We live in an era where technology itself often precedes the practical application of technology solutions to teaching, learning and creative inquiry challenges. In order to use new tech tools in meaningful and engaging ways for education, it's important to understand the trends driving technology adoption in the K-12 environment. According to a panel of 59 experts across 18 countries for the latest K-12 edition of the NMC/CoSN Horizon Report, the key trends accelerating technology adoption are as follows:
1. Coding as a literacy
The digital economy of the future will be driven by those who have programming skills and an understanding of how computers work. It is becoming more important for students to interact with technology and to have the ability to control the devices, programs and applications they interact with.

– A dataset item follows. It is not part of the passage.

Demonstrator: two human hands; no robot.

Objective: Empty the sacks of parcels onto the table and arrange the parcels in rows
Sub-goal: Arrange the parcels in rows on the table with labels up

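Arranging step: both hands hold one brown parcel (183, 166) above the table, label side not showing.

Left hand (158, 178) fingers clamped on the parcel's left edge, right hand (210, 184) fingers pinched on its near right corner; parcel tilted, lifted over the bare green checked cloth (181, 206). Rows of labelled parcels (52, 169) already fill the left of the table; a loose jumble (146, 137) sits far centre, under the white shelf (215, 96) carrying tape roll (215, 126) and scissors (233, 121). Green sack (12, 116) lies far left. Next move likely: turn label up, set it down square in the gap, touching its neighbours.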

2. Supporting students as creators
Learners are beginning to explore subjects through active creation instead of by passive consumption of content. Makerspaces, fabrication laboratories, media centers, intuitive creative suites of desktop programs, and apps provide hands-on opportunities for students to boldly channel their creativity into inventions, solutions and expressions.
3. Collaborative learning
Collaborative learning models are proving to be increasingly successful at engaging students. Collaboration mirrors the way humans solve problems, and technology tools help students (and faculty) connect with one another. Synchronous and asynchronous workspaces built into tools like Google Apps for Education and Microsoft Classroom remove time, space and demographic barriers among learners.
4. Deeper learning approaches
For students to remain motivated, they need to have sense of how their knowledge and skills will have an impact. Social media platforms like Twitter, WeChat and Snapchat keep students connected to one another and to local and global issues. When folded into pedagogy and combined with content creation tools like YouTube and WeVideo, these same outlets can be used to actively contribute insight or solutions in meaningful ways.
5. Rethinking how schools work
Adaptive learning tools and open educational resources are, respectively, personalizing and democratizing how students learn. Combine these with a mobile technology like a network-connected smartphone or a tablet, and students have a powerful any-time, any-way, any-place learning environment.
6. Redesigning learning spaces
Flexible learning spaces allow for students to group and regroup as is appropriate for a lesson. Network-enabled classrooms allow students to connect and collaborate in familiar mobile-first and social modalities that are part of their daily digital habits outside of the classroom.